### Work to complete
Please return every line in the entries below with the word "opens" in it.

Stored records
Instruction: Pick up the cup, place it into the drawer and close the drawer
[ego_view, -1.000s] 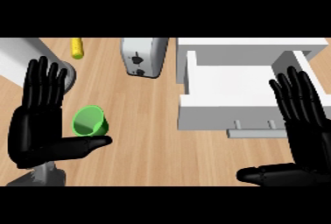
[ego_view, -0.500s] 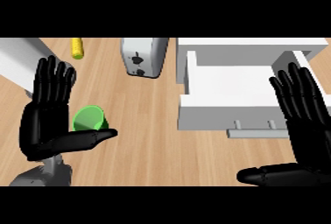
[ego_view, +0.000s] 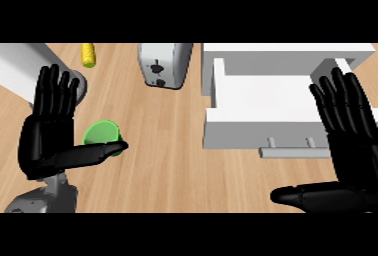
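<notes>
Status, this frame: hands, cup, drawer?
Left hand open, thumb by green cup, not gripped. Right hand open at open drawer, right edge. Toaster off the path.

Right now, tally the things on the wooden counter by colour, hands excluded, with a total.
Green: 1, the round plastic cup
Yellow: 1, a small oblong item
Silver: 1, the boxy metal toaster
White: 1, the open drawer
Pale grey: 1, a slab at the left edge
Total: 5
</notes>
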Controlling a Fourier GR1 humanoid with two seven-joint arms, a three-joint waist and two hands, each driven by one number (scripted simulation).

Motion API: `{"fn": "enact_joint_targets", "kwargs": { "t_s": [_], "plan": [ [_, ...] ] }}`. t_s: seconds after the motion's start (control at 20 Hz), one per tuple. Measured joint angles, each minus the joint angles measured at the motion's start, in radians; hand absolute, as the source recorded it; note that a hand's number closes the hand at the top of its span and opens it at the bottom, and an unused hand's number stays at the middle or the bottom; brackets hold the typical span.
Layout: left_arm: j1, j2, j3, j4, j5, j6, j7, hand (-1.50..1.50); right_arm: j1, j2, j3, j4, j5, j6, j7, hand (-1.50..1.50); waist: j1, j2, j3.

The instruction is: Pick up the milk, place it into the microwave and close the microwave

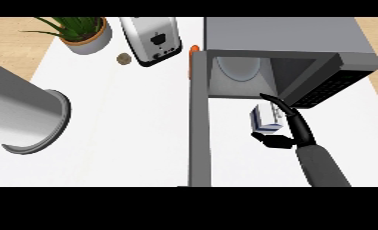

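one microwave [295,34] stands open just beyond the right hand [284,138], its door [198,139] swung out to the hand's left. fingers and thumb are clamped round the milk [263,118], held at the cavity's mouth: the placing step, i judge. next calls for pushing it inside, letting go, then swinging the door shut. the white counter [125,124] spreads well left of the hand, bearing a grey pot [29,109], toaster [151,39], plant [74,26].

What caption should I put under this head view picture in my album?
The robot's right hand holds the milk in front of the open microwave, ready to put it inside.
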Motion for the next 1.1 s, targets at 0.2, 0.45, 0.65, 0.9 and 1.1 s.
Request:
{"fn": "enact_joint_targets", "kwargs": {
  "t_s": [0.2,0.45,0.65,0.9,1.1],
  "plan": [
    [0.006,-0.001,-0.002,0.017,-0.014,-0.009,-0.019,-1.5,-0.035,-0.016,-0.001,0.066,0.036,-0.071,-0.03,1.5,0.004,0.0,0.0],
    [0.013,0.001,0.034,0.024,0.018,-0.04,-0.023,-1.5,-0.074,-0.027,0.002,0.152,0.078,-0.141,-0.047,1.5,0.01,0.002,0.0],
    [-0.005,0.003,0.029,0.018,0.028,-0.028,-0.003,-1.5,-0.103,-0.031,-0.006,0.201,0.09,-0.173,-0.067,1.5,0.012,0.004,0.0],
    [-0.012,0.002,0.026,0.037,0.019,-0.035,-0.013,-1.5,-0.118,-0.025,-0.039,0.221,0.064,-0.174,-0.098,1.5,0.011,0.005,0.001],
    [-0.016,0.005,0.044,0.045,0.034,-0.044,-0.01,-1.5,-0.125,-0.008,-0.074,0.229,0.037,-0.201,-0.094,1.5,0.007,0.005,0.001]
  ]
}}
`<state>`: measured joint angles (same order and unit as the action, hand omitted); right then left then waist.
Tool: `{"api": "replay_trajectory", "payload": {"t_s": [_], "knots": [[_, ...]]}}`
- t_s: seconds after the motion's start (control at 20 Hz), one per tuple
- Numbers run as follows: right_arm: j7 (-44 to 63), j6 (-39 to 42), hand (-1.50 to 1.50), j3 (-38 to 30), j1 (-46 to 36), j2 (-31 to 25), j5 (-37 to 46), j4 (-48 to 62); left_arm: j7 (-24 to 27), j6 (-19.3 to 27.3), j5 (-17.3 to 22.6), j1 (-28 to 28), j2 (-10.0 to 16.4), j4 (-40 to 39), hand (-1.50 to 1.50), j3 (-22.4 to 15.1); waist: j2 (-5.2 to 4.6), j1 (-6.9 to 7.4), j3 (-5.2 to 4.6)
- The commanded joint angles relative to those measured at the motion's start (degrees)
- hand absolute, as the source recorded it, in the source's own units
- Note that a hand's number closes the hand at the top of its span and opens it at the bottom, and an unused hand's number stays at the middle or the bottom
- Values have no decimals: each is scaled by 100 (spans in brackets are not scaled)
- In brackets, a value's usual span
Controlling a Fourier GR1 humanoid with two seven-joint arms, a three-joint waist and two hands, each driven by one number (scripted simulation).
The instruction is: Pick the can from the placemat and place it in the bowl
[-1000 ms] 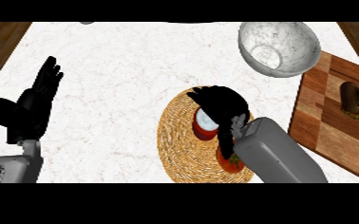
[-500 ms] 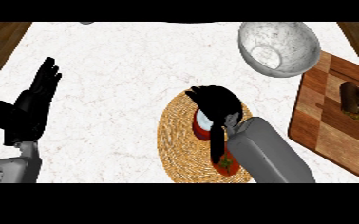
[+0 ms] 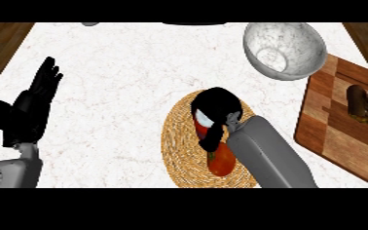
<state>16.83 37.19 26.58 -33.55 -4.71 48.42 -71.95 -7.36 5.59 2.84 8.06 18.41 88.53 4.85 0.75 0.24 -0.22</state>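
The white, marbled table (image 3: pixel 129 78) fills the view, with brown wood (image 3: pixel 13 36) showing past its far corners. At the right edge lies a wooden cutting board (image 3: pixel 327 126) carrying a dark object (image 3: pixel 357 99) too indistinct to identify. The round woven placemat (image 3: pixel 179 146) sits at lower centre, well apart from the grey speckled bowl (image 3: pixel 302 39), which stands at the far right just beyond the board. Board, placemat and bowl occupy the same positions as one second earlier. The grey right forearm (image 3: pixel 269 156) enters from the lower edge and crosses the placemat. Compared with one second ago, the right hand (image 3: pixel 215 102) has closed down: its fingers are now curled round the upper end of the can (image 3: pixel 223 162), so only a sliver of the pale lid shows between them, where most of it was exposed before. The red can remains on the placemat, its lower body visible beside the forearm. The left hand (image 3: pixel 32 105) rests unchanged at the left edge, its fingers straight, pointing up and holding nothing.
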Motion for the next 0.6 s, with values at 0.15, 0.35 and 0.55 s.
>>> {"api": "replay_trajectory", "payload": {"t_s": [0.15, 0.35, 0.55], "knots": [[-481, -522, 150, -238, -438, 295, 399, 1070, -175, -124, -2, 313, 26, -150, 0, 200, -92, 14, 22], [-37, -1218, 150, -542, -360, 458, 632, 1115, 220, -86, -181, -39, -143, -70, 0, 67, -93, 29, 22], [520, -1811, 150, -795, -882, 466, 566, 1595, 37, 3, -293, 142, -239, -151, 0, -38, -98, 53, 22]]}}
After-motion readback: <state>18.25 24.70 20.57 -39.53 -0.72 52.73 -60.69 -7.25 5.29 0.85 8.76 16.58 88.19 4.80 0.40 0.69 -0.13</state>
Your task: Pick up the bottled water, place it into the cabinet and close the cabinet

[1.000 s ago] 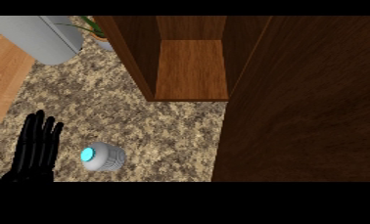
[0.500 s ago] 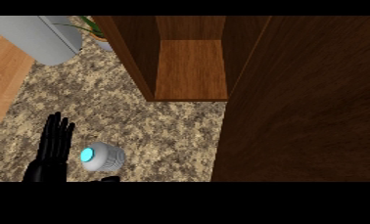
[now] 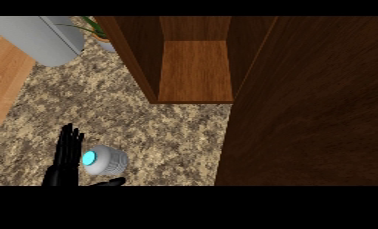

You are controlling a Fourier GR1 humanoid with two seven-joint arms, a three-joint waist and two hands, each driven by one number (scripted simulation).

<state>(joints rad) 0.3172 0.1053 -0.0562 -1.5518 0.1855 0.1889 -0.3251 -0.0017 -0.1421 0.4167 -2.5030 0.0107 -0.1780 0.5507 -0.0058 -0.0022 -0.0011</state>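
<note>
Left hand (image 3: 65,155) has slid right since a second ago and now sits right up against the bottled water (image 3: 105,159); the bottle itself hasn't shifted. The hand is spread, not clenched: fingers (image 3: 71,140) are straight, pointing up-frame along the bottle's left side, and the thumb (image 3: 111,181) sticks out to the right just below it. Nothing is wrapped around the bottle, and I can't tell if there's actual contact. The bottle stands on the granite counter (image 3: 170,133), cyan cap (image 3: 90,158) facing the camera, well short of the cabinet (image 3: 196,70). The cabinet is open, its shelf bare wood, with the door (image 3: 310,113) swung out along the right. The right hand isn't visible.
</note>
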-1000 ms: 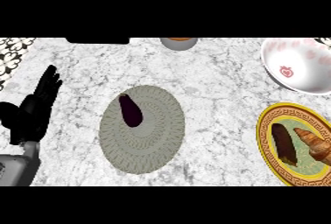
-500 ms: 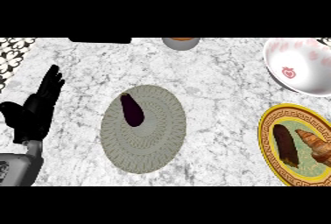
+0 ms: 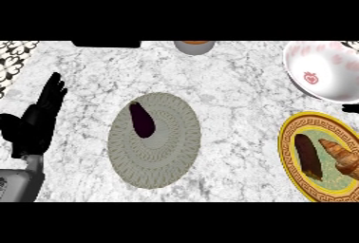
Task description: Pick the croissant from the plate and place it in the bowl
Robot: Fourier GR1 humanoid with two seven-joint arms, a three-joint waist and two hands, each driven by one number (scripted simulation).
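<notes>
Croissant (image 3: 341, 160) sits far right on the worktop (image 3: 238, 95), below the white bowl (image 3: 319, 71), on the yellow plate (image 3: 285, 142) beside a dark oblong piece (image 3: 308, 154). My left hand (image 3: 36, 121) rests open at the far left, well apart from it. A dark tip (image 3: 351, 108) between bowl and plate may be my right hand; I cannot tell its state. I judge the croissant light, flaky and crushable, so I'd take it across its thick middle.

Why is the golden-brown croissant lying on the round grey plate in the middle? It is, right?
No. The golden-brown croissant lies on the round yellow-rimmed plate at the right, not the grey one. The round grey plate in the middle holds only a dark purple aubergine. The head view shows it.
</notes>
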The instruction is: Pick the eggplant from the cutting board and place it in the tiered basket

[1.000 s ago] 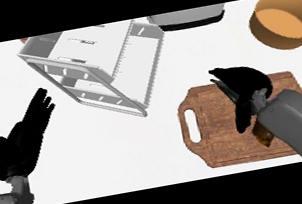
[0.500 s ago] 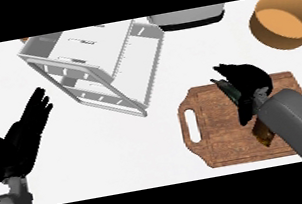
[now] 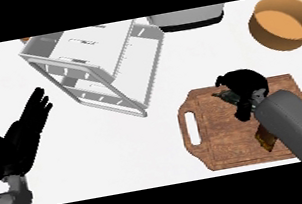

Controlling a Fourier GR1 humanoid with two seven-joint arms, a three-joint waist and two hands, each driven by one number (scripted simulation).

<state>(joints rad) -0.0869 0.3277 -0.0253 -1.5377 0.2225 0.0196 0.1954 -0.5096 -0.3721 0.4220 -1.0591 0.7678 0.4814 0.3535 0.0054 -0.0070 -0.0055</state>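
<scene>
A white desk [image 3: 126, 159] seen from above. At 4 o'clock lies a wooden cutting board [image 3: 216, 135]. The right hand [image 3: 245, 88] rests on it, curled down around the eggplant [image 3: 266, 137], which lies on the board mostly hidden beneath the hand and forearm. At 11 o'clock stands a white tiered basket [image 3: 103, 66], tilted. At 2 o'clock sits an orange pot [image 3: 284, 22]. At 8 o'clock the left hand [image 3: 15, 143] rests wide, fingers straight, holding nothing.

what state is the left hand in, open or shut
Open: the left hand has straight, spread fingers and holds nothing.
</scene>
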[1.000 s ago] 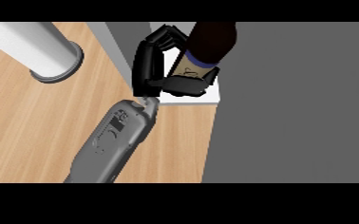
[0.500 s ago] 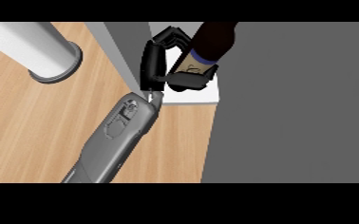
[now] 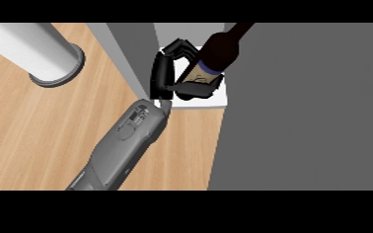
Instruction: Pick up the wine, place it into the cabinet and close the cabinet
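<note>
The wine bottle (image 3: 218, 52) is dark, with a blue band and a tan label. It stands over the white floor of the cabinet (image 3: 211, 102), its neck pointing to the upper right. My left hand (image 3: 162, 74) is shut on the bottle's lower part from its left side, fingers wrapped round the back and thumb under the label. The grey forearm (image 3: 124, 138) comes in from the lower left. The bottle's base is hidden by the hand. My right hand does not show.
The cabinet's grey side wall (image 3: 134, 54) rises just left of my hand. A wide grey panel (image 3: 291, 108) fills the view's right side. A white cylinder on a grey base (image 3: 44, 59) stands on the wooden counter (image 3: 51, 128) at the upper left.
My left hand and forearm have edged slightly to the right with the bottle, farther over the white cabinet floor. More of the bottle's neck shows now.
</note>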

### Task solution
Motion API: `{"fn": "enact_joint_targets", "kwargs": { "t_s": [_], "plan": [ [_, ...] ] }}`. t_s: seconds after the motion's start (control at 20 Hz), one per tuple. Measured joint angles, each minus the joint angles measured at the motion's start, in radians; hand absolute, as the source recorded it; note that a hand's number closes the hand at the top of its span and opens it at the bottom, and an unused hand's number stays at the middle or the bottom; brackets hold the typical span.
- Note that a hand's number closes the hand at the top of its span and opens it at the bottom, and an unused hand's number stays at the middle or the bottom

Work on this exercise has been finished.